I have a feeling people who work for the city – especially the water department folks – may be thinking “UH OH!” when they read the headline up there. But no fear. I’m here to brag about them a little.
We got our water bill last month and my husband and I nearly had a stroke. It was almost NINETY dollars. You read that right – $90 – and we have NO sewer fee attached since we’re on septic. I suspect if we had to pay sewer fees on top of the water usage, our bill would’ve been like $180. (By the way, we also got our newest electric bill with the rate increase and let me just say NES you are despicable.)
So I carry myself to the water company during lunch today to ask about this huge bill which is a good 3 times bigger than usual (it’s typically $25 to $30). The lady working the front counter today was Tammy (get well soon, Ms. E!). I found Tammy to be incredibly helpful and professional. She gave me her full attention, showed me a “sample” meter and told us what to look for if there is a leak somewhere in the line. There’ s a black triangle that will spin like crazy if there’ s a leak. If there is no triangle and there’s a leak, the hand that’s not unlike a second hand on a clock can be seen moving ever-so-slowly.
Tammy also explained that if the leak is from the street to the meter, the city would pay for repairs but if it’s from the meter to the house… well it’s on us. I suggested that if it was from the street to the meter, then our meter might not be registering the water usage and we’re pretty sure that would be the case. So it’ll likely be a leak we’ll be responsible for. NOOOOOOOOO! Sadly, yes. Tammy went on to say that sometimes the homeowners insurance policy will pay for this, but I’ll have to contact my insurance agent to ask. I fear that if the leak isn’t actually in or under the house, we’ll still have to eat this.

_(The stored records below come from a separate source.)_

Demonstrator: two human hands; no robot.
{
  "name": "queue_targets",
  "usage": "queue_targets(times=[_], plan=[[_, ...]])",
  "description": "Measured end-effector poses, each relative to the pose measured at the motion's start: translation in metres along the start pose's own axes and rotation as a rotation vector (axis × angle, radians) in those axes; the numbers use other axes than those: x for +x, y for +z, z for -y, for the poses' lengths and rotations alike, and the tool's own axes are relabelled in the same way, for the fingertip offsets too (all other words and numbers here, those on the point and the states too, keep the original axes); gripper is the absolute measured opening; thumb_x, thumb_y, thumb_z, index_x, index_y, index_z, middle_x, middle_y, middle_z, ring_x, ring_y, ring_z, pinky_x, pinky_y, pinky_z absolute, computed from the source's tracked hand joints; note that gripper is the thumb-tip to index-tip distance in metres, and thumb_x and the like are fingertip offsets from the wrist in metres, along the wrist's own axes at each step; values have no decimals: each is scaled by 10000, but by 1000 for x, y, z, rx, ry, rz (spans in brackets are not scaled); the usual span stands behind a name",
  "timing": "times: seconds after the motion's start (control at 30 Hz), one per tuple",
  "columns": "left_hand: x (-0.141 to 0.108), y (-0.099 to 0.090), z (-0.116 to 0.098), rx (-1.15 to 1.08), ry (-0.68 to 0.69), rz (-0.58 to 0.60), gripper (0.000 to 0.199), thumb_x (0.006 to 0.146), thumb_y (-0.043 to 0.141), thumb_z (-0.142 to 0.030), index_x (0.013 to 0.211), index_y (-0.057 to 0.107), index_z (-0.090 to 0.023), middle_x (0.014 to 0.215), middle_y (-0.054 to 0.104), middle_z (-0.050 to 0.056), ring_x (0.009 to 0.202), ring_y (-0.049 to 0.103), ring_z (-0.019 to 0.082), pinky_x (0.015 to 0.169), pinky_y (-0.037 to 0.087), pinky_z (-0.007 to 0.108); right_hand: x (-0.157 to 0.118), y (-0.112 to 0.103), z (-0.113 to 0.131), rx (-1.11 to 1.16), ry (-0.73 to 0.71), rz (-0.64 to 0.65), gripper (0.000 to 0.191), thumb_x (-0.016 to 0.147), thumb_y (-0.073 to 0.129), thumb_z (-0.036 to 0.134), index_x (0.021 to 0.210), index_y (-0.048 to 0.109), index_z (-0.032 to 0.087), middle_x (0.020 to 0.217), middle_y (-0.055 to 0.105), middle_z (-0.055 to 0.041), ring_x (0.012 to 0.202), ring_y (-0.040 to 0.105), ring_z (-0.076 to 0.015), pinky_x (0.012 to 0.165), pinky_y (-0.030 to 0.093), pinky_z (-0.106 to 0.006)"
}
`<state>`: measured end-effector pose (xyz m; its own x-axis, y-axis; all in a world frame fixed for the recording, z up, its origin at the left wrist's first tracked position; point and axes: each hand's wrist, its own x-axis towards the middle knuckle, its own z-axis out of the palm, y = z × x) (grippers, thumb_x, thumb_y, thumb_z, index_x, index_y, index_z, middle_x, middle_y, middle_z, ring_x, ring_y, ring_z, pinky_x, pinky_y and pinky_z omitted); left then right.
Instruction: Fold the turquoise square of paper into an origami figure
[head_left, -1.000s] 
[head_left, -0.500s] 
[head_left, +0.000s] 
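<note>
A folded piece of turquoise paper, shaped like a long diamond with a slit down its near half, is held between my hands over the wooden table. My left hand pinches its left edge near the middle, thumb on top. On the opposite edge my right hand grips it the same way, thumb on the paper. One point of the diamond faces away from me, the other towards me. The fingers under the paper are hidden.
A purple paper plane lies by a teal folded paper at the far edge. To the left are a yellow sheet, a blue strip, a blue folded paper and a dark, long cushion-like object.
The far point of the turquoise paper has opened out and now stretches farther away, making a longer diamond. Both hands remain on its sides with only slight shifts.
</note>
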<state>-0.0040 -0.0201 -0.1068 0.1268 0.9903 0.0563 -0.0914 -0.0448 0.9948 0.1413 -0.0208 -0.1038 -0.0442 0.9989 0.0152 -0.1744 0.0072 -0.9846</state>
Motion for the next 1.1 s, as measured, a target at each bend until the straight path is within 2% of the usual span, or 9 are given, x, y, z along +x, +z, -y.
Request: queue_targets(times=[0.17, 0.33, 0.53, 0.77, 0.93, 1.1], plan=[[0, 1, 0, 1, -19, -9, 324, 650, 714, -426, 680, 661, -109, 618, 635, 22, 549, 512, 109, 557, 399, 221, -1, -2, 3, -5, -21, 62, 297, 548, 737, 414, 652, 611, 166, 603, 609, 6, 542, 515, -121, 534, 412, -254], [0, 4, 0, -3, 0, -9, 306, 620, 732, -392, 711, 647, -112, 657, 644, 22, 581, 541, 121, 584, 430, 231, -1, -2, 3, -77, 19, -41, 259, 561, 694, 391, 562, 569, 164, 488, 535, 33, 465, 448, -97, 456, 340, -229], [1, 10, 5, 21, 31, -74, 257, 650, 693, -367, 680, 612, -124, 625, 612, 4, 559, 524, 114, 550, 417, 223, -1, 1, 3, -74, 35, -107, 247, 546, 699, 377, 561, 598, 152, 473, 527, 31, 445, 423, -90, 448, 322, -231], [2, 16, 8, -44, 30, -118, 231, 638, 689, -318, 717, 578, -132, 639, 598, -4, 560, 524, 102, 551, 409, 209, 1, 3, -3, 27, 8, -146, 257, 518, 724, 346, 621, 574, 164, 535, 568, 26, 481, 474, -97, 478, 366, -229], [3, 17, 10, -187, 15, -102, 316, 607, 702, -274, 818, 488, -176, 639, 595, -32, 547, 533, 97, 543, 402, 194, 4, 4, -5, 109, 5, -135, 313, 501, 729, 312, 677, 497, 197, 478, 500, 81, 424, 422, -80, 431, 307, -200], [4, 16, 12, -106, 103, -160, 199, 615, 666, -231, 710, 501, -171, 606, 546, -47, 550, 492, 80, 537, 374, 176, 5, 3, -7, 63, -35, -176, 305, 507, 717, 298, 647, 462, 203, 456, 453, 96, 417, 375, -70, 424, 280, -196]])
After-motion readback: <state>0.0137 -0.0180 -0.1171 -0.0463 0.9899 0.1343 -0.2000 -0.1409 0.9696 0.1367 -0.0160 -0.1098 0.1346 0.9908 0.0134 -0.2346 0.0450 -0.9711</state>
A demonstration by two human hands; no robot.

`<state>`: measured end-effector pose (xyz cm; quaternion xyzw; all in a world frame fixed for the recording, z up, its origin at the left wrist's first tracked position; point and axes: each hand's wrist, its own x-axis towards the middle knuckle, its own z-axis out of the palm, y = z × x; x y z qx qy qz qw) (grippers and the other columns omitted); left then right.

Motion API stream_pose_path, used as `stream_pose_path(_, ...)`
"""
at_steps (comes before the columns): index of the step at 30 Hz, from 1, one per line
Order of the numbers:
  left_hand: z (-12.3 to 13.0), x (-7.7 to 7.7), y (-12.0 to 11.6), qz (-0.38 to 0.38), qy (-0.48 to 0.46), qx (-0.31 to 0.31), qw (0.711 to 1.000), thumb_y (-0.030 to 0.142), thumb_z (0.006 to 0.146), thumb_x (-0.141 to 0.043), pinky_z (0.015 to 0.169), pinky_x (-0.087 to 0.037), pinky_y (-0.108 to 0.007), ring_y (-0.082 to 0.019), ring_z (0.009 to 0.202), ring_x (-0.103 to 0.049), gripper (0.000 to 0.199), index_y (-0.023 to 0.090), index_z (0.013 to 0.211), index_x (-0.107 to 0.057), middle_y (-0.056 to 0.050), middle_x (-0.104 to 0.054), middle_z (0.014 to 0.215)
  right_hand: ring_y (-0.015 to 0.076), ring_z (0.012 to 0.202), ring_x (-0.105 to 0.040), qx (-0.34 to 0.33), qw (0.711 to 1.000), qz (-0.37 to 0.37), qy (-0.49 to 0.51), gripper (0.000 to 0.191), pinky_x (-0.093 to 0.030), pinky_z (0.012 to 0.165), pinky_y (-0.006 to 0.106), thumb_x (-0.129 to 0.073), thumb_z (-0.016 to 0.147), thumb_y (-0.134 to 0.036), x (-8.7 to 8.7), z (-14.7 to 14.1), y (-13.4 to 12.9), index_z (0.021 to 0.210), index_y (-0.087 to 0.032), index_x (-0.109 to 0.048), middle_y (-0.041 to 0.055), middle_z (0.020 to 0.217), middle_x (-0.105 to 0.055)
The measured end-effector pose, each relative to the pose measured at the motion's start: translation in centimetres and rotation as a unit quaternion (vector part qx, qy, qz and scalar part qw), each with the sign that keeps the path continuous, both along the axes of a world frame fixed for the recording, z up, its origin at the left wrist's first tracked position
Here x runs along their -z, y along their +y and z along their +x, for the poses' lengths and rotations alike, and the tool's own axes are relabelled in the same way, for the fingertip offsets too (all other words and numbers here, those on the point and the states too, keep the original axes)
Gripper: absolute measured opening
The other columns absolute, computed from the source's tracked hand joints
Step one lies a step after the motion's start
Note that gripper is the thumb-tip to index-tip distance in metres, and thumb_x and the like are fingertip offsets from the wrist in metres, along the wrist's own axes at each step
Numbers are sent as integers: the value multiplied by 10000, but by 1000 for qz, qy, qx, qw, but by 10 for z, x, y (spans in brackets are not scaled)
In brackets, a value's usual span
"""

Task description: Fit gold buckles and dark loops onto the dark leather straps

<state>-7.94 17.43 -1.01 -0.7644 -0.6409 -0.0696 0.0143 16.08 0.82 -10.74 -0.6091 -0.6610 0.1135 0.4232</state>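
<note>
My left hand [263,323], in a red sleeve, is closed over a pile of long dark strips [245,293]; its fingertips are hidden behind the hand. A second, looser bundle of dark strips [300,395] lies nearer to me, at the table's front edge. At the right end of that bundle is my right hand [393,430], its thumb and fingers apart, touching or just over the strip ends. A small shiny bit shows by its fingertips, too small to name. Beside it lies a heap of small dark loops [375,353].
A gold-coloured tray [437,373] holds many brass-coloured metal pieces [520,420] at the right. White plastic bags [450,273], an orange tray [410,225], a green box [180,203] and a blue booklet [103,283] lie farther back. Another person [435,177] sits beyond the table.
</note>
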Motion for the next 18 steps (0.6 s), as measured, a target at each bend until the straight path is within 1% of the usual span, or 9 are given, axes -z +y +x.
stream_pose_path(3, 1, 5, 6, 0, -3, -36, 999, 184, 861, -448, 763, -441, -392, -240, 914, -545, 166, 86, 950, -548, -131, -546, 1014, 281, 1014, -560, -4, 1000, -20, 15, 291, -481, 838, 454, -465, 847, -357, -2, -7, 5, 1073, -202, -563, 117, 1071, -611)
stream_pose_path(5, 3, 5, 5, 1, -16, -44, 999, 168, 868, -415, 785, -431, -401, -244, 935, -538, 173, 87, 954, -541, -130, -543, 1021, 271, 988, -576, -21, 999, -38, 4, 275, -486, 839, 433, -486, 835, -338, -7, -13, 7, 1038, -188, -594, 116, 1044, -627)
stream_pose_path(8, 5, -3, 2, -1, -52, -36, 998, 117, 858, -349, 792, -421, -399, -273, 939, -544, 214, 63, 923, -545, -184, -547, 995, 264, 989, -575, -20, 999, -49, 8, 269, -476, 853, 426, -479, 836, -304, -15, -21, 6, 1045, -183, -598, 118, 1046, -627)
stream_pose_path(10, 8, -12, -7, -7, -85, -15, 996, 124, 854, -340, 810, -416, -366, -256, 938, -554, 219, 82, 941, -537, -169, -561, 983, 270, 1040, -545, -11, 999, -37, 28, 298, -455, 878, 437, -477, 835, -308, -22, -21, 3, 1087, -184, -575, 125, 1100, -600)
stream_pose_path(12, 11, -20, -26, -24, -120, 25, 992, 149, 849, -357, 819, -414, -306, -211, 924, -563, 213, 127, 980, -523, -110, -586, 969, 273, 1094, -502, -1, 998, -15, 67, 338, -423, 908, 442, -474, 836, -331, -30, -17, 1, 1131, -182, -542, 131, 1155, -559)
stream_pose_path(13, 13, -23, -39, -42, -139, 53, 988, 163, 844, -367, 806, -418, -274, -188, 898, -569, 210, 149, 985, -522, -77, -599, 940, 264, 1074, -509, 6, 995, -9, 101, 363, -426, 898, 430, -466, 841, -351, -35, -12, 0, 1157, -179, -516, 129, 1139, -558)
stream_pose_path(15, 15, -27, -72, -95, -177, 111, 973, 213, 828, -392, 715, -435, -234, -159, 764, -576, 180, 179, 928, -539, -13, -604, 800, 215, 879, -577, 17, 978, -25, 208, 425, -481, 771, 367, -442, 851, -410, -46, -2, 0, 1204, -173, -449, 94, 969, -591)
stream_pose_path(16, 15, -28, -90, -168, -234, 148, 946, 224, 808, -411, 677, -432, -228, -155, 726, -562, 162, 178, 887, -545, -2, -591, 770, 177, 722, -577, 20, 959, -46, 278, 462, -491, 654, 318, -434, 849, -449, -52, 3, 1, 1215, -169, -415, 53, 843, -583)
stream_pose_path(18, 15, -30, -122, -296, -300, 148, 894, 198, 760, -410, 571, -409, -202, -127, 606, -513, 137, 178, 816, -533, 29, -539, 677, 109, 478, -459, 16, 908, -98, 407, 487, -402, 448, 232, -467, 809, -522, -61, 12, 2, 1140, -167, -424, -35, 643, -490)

Meanwhile, Tammy also looked at our December meter reading and found that yes, the water bill is actually even higher than the November bill. Probably a pipe failure somewhere down the yard.
Why am I stressed about it, you wonder? Way back when, builders used polybutylene pipes which were eventually found to fail in the epic proportions.
While scientific evidence is scarce, it is believed that oxidants in the public water supplies, such as chlorine, react with the polybutylene piping and acetal fittings causing them to scale and flake and become brittle. Micro-fractures result, and the basic structural integrity of the system is reduced. Thus, the system becomes weak and may fail without warning causing damage to the building structure and personal property. It is believed that other factors may also contribute to the failure of polybutylene systems, such as improper installation, but it is virtually impossible to detect installation problems throughout an entire system.
We talked to our AMAZING plumber (Earl Chandler of Smyrna’s Chandler Plumbing) some time ago and he gave us a ballpark figure of what the cost would be to replace our pipes leading to the house. It ain’t pretty.
Meanwhile, Tammy said once we have repairs made (think costs in the thousands unless my insurance agent comes through) we hould bring in our paperwork showing the work was done. At that point, the Water Department will apparently review the situation and may be able to make an adjustment to our bill.
And for all Tammy’s great advice and to their willingness to be helpful, the city Water Department gets my shout-out *slash* KUDOS today. Thanks ladies and gentlemen.
Does anyone have any plumbing advice?